Sir: The Department acknowledges the receipt of your despatches Nos. 977 and 989, of November 25th, and December 19th, respectively, with regard to the recent action of the Haitian Government in refusing to renew the licenses of Syrian traders and in ordering them to liquidate their business by May 31st of this year.
This question has been under the careful consideration of the Department, which is impelled to conclude as a matter of right, that, if the law of 1903 is to be enforced, you should require that the Syrian firms in Haiti of American nationality be given an adequate time to wind up their affairs. You may also request that the Syrian firms of other nationalities which are acting as agents of or are debtors of American exporting firms be given this adequate time to liquidate their business. The Haitian Government now proposes to allow six months for this process. It has been alleged that this [Page 530] time is wholly insufficient and that it will be impossible to effect liquidation in that time without a great money loss to the Syrian firms and to their American creditors. If upon due investigation and consideration you are convinced that this allegation represents the fact, you will represent that the six month’s period is inadequate and request that an adequate and reasonable time be allowed. It may be pointed out that in addition to Haiti’s general obligation under the principles of international law to enforce such a law as the one in question reasonably, Haiti has put itself in justice and equity under an additional obligation to grant such a reasonable time for liquidation by its eight or nine years’ permission to Syrians to do business in Haiti, notwithstanding the provisions of the law of 1903.

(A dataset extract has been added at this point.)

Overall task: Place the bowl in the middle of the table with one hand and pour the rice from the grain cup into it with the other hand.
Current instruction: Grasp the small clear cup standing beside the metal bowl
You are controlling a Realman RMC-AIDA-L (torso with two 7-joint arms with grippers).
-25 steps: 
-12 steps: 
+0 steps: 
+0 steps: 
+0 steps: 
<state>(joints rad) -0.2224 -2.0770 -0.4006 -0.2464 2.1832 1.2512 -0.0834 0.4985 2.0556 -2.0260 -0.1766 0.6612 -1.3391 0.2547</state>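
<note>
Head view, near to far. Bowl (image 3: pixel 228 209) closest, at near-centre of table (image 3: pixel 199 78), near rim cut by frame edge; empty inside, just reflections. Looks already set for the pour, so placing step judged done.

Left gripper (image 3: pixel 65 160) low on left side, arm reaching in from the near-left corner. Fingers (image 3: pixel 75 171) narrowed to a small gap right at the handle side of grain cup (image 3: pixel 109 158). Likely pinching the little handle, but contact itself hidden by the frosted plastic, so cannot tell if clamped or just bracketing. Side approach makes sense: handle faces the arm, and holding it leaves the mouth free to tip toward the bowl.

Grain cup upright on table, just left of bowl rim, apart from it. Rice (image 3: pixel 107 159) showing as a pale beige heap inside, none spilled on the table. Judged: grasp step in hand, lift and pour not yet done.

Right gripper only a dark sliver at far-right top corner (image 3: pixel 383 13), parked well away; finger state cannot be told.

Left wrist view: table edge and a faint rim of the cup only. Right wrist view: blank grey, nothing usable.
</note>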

Should you find that discrimination is being exercised in the enforcement of the law of 1903,—that is to say, that the Haitian Government is permitting certain of the Syrians to do business in Haiti and denying the right to others—you are instructed to object to such discrimination and to demand an explanation of the Haitian Government, insisting that the law be uniformly enforced or not enforced at all.
In connection with this Government’s general right in the matter your attention is called to a recent case in Panama in which the Government of Panama asserted its right to prohibit the entry into Panama of a naturalized citizen of the United States of Syrian nativity and the Department instructed the Legation that while it might exert all proper effort to obtain for the naturalized Syrian the most respectful and considerate treatment consonant with the necessary enforcement of the Panaman Immigration Law, the Department did not feel it advisable to take issue with the Government of Panama as to its right to enforce against naturalized American citizens of the designated nationalities of origin (Turkish, Chinese and Syrian) such an immigration law as the one in question, assuming that it was enforced without unnecessary hardship to the persons against whom it was directed. The Legation’s attention was directed to the fact, referred to by the Panaman Foreign Office, that under its present immigration laws, it is the practice of the United States strictly to enforce the exclusion regulations directed against the Chinese, for example, irrespective of the consideration that the Chinese seeking admission to our territory may, at the time, owe allegiance to a power whose native subjects are insured the freest access to the United States territory.
In reply to your inquiry as to whether the Department entered into an understanding with Mr. Leger when he was Minister to the United States consenting to the exclusion from Haiti of any Americans of Syrian origin, you are informed that a careful search of the archives of the Department has produced no written evidence of such an understanding although it would appear not unlikely the Department may have made some such admission.
For your information and guidance in this matter there is enclosed herewith a copy of a memorandum of the Solicitor of this Department in which the rights of this Government are discussed at length.1
[Page 531]As a matter of policy, of course, this Government has a deep interest in the present situation because of the fact that a very large percentage of American export trade carried on in Haiti is actually done through merchants of Syrian origin, and the enforcement of the present measures adopted by the Haitian Government would probably more severely injure American trade than any other foreign commerce. You therefore should informally endeavor to discourage the enforcement of this legislation, refraining carefully from asserting any position from which it might be necessary subsequently to recede because of the refusal on the part of the Haitian Government to acquiesce in your views.